Usually the largest cash cost on a dairy farm is feed. So, you would expect that most dairy farmers manage their feed resources very closely, on a proactive rather than reactive way. Developing a feed plan/budget with your nutritionist is integral to this proactive approach. A feed plan involves a target production, nutrients required to achieve it as well as determining the margin over feed cost (MOFC). This article looks at the three steps necessary to achieve a successful feed budget, which will help to maximise MOFC and manage the risk associated to price volatility.
The first step is to develop a realistic and accurate feed plan to meet the cows’ requirements, according to a targeted production level so the MOFC is set. The second step is quoting and buying the necessary complementary and supplementary feeds with enough time to secure deliveries and the right prices on the purchased feeds. And third, but just as important, is to monitor the plan regularly. Let’s have a look at each of these steps in more detail.
Step 1: Feed plan and budgeting
This, in my opinion, is by far the most important step. Why? Because he who does not know where he is going, any road serves him. Having a destination helps you choose the best road to get there. Planning a feed budget is that exactly. It helps in many ways to define the profitability of the dairy business over a period of time. It is much more than just allocating expense values to purchased fodders and grains. It should be done on a weekly basis, even better still is to review each quarter, six-month period or the whole financial year.
To start a proper feed plan you need to determine what sort of production level you would like to achieve from the cows over a period of time, so the feeds and nutrient requirements can be calculated. Then estimate how much of the home-grown feed can fulfil those requirements. This is probably the most daunting part, it can be difficult to predict the amount of pasture availability and its quality over a long period of time. However, using past records and help from experienced advisers, this crucial step can be done in a relatively accurate way. The main objective here is to set a track, so you are able to make decisions faster when the course starts to change. We will go into more detail over this important point in step 3.

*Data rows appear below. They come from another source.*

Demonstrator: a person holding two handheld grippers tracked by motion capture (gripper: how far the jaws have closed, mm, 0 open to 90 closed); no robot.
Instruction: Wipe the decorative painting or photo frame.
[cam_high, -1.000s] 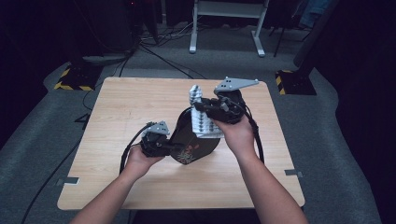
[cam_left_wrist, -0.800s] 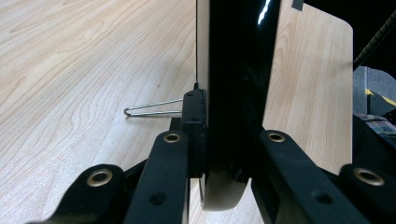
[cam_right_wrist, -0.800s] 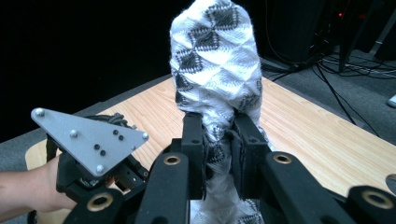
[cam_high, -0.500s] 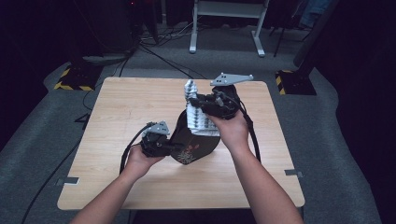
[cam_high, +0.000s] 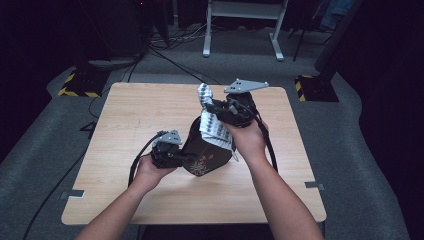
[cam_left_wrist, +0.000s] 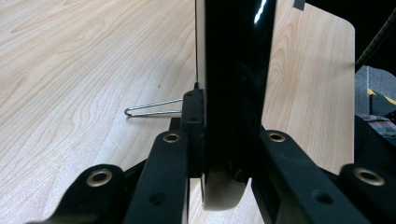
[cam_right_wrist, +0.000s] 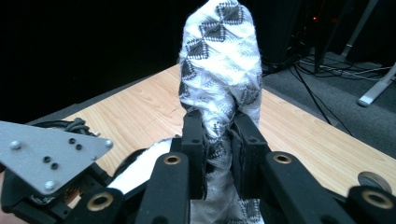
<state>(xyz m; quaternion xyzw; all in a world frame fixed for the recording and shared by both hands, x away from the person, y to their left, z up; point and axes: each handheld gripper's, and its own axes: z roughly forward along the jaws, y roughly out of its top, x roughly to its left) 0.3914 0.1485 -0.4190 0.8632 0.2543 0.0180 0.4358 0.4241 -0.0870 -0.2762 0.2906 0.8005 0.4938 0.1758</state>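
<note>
One wire clip (cam_left_wrist: 152, 108) beside black case (cam_left_wrist: 236, 79)

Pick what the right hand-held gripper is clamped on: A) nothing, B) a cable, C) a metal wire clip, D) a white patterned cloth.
D: in the right gripper view the right hand-held gripper pinches the white patterned cloth, which rises above its jaws.

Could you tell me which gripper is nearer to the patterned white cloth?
Right. The right gripper is clamped on the cloth; the left gripper grips the black pouch below it.
</note>
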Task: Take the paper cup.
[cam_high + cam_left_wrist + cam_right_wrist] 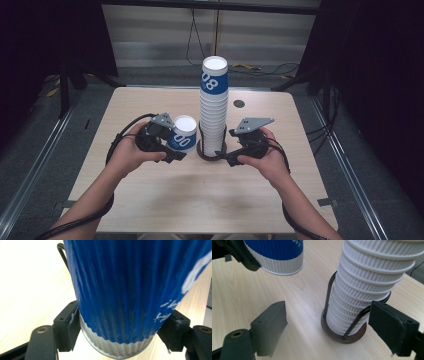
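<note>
The desk is lit evenly from above in the high view, while the surroundings at the left and right edges are left almost black and soft shadows are cast under the hands. In the left gripper view the desk is washed out to near white at the upper left, and the blue cup is rendered soft and slightly blurred, being very close to the lens. In the right gripper view the stack of cups is shown sharply, with the near tool jaws slightly out of focus.
</note>
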`<state>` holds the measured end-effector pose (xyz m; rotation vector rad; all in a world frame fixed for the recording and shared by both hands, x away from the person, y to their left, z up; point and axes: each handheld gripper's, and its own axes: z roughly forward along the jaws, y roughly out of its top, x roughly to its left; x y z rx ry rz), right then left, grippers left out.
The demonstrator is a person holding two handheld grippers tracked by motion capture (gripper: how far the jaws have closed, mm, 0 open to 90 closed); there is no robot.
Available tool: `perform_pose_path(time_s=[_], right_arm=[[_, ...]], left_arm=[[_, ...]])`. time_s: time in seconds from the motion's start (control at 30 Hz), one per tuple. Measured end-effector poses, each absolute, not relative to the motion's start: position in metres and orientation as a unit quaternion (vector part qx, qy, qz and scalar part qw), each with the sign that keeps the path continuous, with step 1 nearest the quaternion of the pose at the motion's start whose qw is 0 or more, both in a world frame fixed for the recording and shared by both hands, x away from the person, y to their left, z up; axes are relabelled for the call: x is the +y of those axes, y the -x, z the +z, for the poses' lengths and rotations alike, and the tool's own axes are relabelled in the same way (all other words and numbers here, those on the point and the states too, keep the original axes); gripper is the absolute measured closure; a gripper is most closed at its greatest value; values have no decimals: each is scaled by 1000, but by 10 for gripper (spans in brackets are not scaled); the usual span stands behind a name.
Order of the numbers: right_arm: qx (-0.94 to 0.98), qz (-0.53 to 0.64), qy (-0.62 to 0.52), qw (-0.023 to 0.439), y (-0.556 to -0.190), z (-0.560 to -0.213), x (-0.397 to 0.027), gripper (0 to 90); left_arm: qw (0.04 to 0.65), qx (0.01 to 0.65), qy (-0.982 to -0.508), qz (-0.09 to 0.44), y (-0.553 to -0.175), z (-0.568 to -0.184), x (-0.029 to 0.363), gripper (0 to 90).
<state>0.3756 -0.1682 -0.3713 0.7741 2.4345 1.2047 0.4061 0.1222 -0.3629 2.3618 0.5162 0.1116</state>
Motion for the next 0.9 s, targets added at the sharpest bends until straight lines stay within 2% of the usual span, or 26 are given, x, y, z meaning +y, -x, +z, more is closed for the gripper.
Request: perform_pose_path(time_s=[0.9], right_arm=[[864,409,-252,147,-373,-384,-166,143]], left_arm=[[276,170,-945,29,-407,-373,107,278]])
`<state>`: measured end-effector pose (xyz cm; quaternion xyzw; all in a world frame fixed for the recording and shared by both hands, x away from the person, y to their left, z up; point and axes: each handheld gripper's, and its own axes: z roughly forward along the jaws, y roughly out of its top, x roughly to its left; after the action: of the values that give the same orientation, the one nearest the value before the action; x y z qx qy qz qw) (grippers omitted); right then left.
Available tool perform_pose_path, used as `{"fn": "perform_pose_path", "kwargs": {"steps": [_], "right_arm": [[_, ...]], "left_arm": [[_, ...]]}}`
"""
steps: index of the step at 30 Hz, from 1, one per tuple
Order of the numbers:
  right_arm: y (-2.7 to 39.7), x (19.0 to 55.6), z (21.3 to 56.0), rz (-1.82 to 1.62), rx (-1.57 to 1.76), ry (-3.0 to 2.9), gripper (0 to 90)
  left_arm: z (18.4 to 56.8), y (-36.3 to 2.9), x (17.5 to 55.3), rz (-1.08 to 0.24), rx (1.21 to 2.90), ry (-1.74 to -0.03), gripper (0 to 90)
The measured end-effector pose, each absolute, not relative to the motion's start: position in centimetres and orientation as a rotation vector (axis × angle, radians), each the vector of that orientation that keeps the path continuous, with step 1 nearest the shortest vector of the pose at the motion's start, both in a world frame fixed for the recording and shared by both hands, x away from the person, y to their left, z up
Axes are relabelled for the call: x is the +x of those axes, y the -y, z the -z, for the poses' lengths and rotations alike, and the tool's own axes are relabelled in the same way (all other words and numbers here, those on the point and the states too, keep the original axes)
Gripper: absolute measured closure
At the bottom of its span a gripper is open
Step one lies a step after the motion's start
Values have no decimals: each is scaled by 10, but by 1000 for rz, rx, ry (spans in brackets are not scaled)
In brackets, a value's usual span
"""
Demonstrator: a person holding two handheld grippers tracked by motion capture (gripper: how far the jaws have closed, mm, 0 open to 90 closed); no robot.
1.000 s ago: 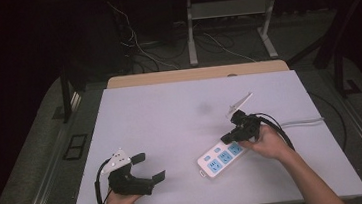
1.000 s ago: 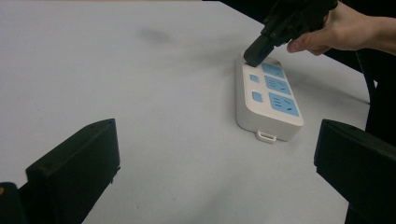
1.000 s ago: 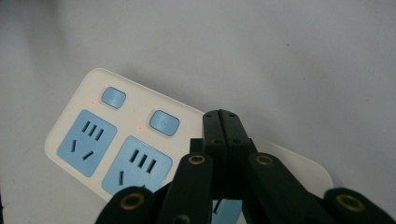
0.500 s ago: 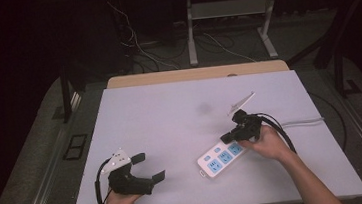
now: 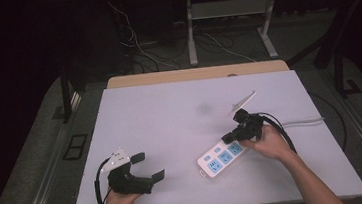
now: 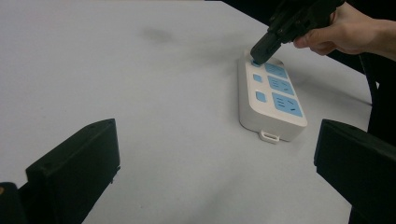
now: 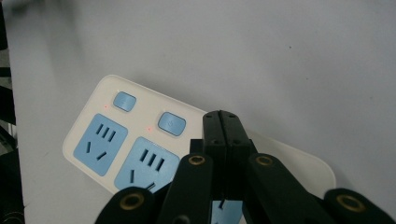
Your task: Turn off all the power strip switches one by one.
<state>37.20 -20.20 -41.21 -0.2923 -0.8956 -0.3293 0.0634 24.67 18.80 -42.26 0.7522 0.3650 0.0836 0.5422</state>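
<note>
White plastic power strip (image 5: 223,156) with blue sockets: right tongs (image 5: 228,138) clenched, pressing third switch; left tongs (image 5: 147,166) released, idle. Next: lift off.

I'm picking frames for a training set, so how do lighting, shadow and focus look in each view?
High view: table evenly lit, surroundings nearly black, a faint smudge on the tabletop. Left gripper view: power strip sharp, its own tool's jaws soft and dark. Right gripper view: right tool and the strip's switches crisp, two small red lights visible; no glare.
</note>
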Motion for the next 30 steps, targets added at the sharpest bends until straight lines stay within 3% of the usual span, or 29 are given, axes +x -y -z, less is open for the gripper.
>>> {"fn": "perform_pose_path", "kwargs": {"steps": [13,30], "right_arm": [[210,365,391,1078,-860,2695,900],[189,356,366,1064,-763,2749,900]], "left_arm": [[423,-188,247,-196,1786,-867,0],[423,-187,247,-197,1790,-863,0]]}}
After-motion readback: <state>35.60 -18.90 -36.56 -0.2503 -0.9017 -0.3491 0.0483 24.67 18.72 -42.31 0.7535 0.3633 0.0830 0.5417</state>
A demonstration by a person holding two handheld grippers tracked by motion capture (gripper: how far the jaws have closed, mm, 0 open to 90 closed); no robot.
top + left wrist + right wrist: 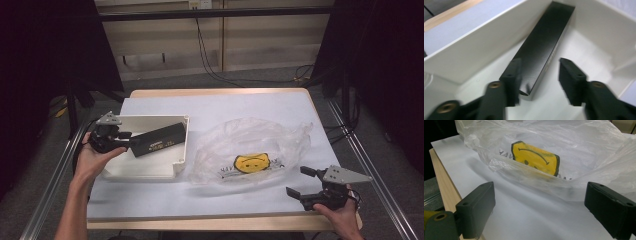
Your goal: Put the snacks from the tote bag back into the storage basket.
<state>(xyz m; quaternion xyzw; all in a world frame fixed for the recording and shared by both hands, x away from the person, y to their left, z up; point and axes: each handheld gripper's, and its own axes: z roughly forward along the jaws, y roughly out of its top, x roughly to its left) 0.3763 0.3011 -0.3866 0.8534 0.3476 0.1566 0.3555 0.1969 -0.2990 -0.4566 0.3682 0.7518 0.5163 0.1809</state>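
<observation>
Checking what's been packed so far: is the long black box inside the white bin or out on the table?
Inside. The long black box lies slanted within the white bin, one end near the left gripper.

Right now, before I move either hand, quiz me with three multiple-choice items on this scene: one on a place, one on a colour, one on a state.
1. Where does the long black box lie?
A. in the white tray
B. inside the plastic bag
C. on the floor

2. What colour is the smiley print on the bag?
A. red
B. yellow
C. green

3. How do the right gripper jaws stand?
A. clamped on the bag
B. wide apart with nothing between them
C. shut on the tray rim

Answers:
1 A: the tray walls surround the box in the left gripper view, with the left gripper at its near end.
2 B: a yellow face with dark outline.
3 B: bare white table cover shows between them, short of the bag.
</observation>
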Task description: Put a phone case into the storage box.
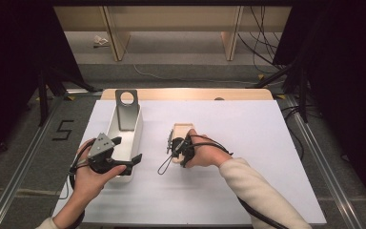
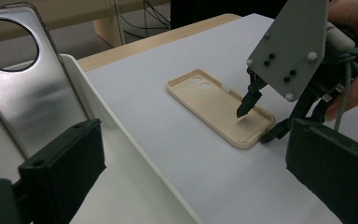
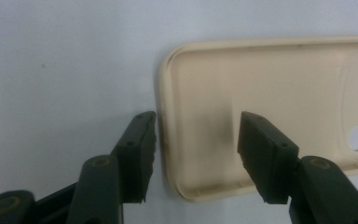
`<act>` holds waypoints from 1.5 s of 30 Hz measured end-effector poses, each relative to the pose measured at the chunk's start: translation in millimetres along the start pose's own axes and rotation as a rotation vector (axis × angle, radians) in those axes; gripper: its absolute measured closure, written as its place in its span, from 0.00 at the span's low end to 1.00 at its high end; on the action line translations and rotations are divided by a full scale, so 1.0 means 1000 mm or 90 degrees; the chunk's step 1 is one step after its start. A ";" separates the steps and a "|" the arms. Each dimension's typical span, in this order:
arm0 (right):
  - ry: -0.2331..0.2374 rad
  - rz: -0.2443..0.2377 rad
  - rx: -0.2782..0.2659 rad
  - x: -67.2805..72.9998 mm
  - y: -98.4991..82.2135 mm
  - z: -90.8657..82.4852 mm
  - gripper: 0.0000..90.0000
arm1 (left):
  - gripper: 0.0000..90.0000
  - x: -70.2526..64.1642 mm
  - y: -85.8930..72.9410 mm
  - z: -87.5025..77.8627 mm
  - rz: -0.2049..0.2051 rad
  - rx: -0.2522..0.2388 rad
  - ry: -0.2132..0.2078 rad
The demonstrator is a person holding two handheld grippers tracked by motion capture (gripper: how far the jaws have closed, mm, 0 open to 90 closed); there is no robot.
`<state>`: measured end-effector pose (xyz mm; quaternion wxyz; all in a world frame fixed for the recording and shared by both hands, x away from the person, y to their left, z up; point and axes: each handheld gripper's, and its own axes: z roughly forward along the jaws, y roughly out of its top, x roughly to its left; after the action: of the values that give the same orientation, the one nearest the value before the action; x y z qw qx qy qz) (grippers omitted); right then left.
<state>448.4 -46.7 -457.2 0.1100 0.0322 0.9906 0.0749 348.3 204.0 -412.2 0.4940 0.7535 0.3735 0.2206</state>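
Your right tool (image 3: 196,154) straddles the near short wall of the beige phone case (image 3: 279,107) — one jaw outside the rim, one inside the shell, neither pad pressing yet, so it's open. In the high view the case lies flat on the white tabletop (image 1: 248,191) at centre, long axis running 12 to 6, stretching toward 12 o'clock from that tool. Your right hand is nearer, wrist angled downward. The left tool (image 1: 124,153) hangs open over the white tray (image 1: 137,125) (at 9 o'clock of the case).

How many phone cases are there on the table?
2. A beige case lies open side up on the white sheet, between the right gripper's jaws. A silver case leans in the white tray.
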 end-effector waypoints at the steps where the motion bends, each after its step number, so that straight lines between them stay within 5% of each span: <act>1: 0.002 -0.005 0.000 0.000 0.001 0.000 0.56 | 0.04 0.000 0.000 0.000 -0.001 -0.001 0.000; 9: 0.027 -0.027 0.018 0.003 0.004 -0.001 0.74 | 0.04 0.000 0.000 0.000 0.000 0.000 -0.001; 23: 0.023 -0.056 0.032 0.009 0.008 -0.002 0.91 | 0.04 0.000 0.000 0.000 -0.001 0.000 -0.001; 45: 0.008 -0.046 -0.020 0.009 -0.001 -0.010 0.97 | 0.05 0.001 0.000 -0.001 -0.004 -0.003 0.002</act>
<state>437.3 -48.0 -449.4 0.1066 -0.0059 0.9905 0.0862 348.3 205.1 -412.2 0.4961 0.7509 0.3757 0.2213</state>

Once the home-grown feed is estimated, it then leaves us with a difference, the complementary and supplementary feeds that need to be purchased (imported) to achieve the targeted production and MOFC. Knowing beforehand how much purchased feed you need, gives you an enormous advantage in the next step.
Step 2: Buying complementary and supplementary feed
After calculating the amount and quality of the feed needed to achieve the production targets and estimating how much of that can be fulfilled with home-grown feeds, it gives you an idea how much feed needs to be purchased in the market. Also, knowing the milk price gives an estimate of how much are you willing to invest on this purchased feed, in order to attain the planned MOFC. Remember to keep these figures as real as possible so the plan is solid. Importantly, do not forget that feed quality is also a factor that will play a key role on the results, not just the price.
Buying the right feed for your farm can be difficult due to the significant variability in prices, quality and supply. However, when you have a clear and realistic feed plan for your business, it helps you choose wisely. In other words, when you know what you are looking for in the market, you have a better chance to get it. When price is the only driver, more often than not you get feeds that lack the nutrients that can potentially produce the MOFC you desire. It is advisable to find a supplier you trust so that they can fulfil your specific requirements. Chasing the lowest prices on the spot is a risky and time-consuming strategy and it leaves the success of your business at the mercy of the volatility of the market. That means you are not in control anymore. On the other hand, planning ahead and negotiating contracts with trusted suppliers gives you the control and the certainty that you will get the feed you need, what’s more at a price that will help towards your target MOFC, removing the volatility risks of the market.
Step 3: Matching what’s been planned and reality
What is the point of developing a good plan if you are not monitoring it frequently? If during the march you veer off track, you won’t get where you planned at the start. If it takes too much time to realise that you are off track, then it will take more time and potentially more cost to return the course. The key is to monitor periodically, monthly at least, that everything is going according to plan. Monitoring the cows’ production only is not enough. Feed inventories, feed quality and feed usage also need to be monitored with the same frequency to make sure the plan is on track. This part can become demanding especially if things are not going according to plan. A good feed plan developed with the assistance of your nutritionist can be the best thing you can do to improve your cash flow, profitability and lifestyle.